*EXERCISE BRIEF*:
What you return should match the listing exactly, minus its images.

++++ DATA SHOWN ++++

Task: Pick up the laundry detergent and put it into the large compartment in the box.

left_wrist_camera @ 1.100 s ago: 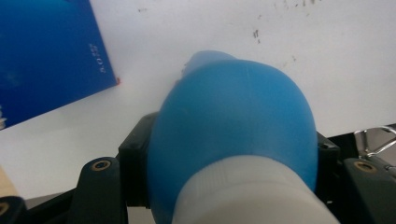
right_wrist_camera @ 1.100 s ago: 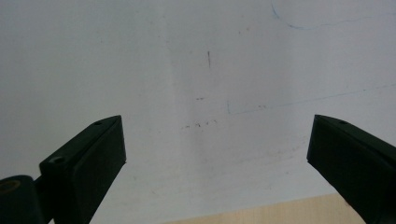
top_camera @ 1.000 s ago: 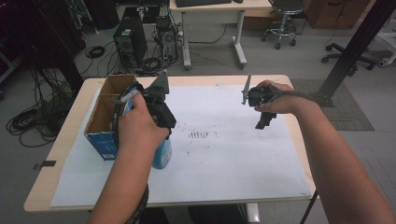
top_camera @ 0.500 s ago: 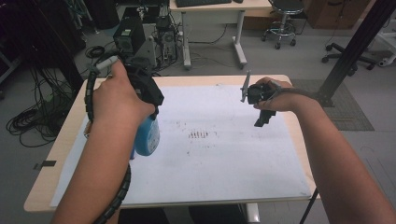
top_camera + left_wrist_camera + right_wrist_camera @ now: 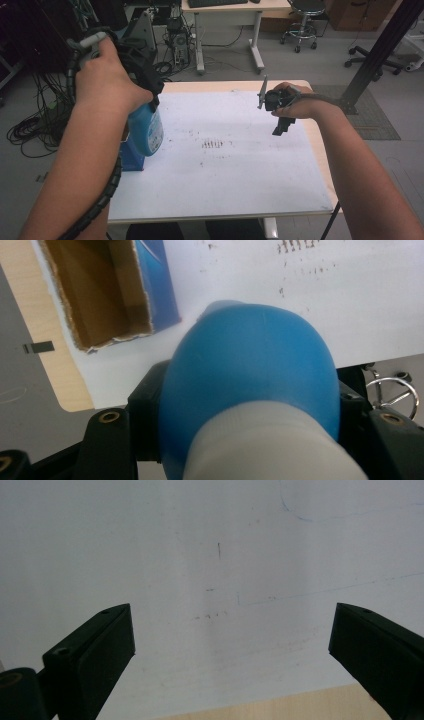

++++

*YOUR RESPONSE*:
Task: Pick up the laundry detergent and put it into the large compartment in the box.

left_wrist_camera @ 1.100 s ago: 
right_wrist_camera @ 1.100 s ago: 
top_camera @ 1.000 s ago: 
top_camera @ 0.500 s ago: 
top_camera + left_wrist_camera + right_wrist_camera @ now: 

This answer requires no further additions.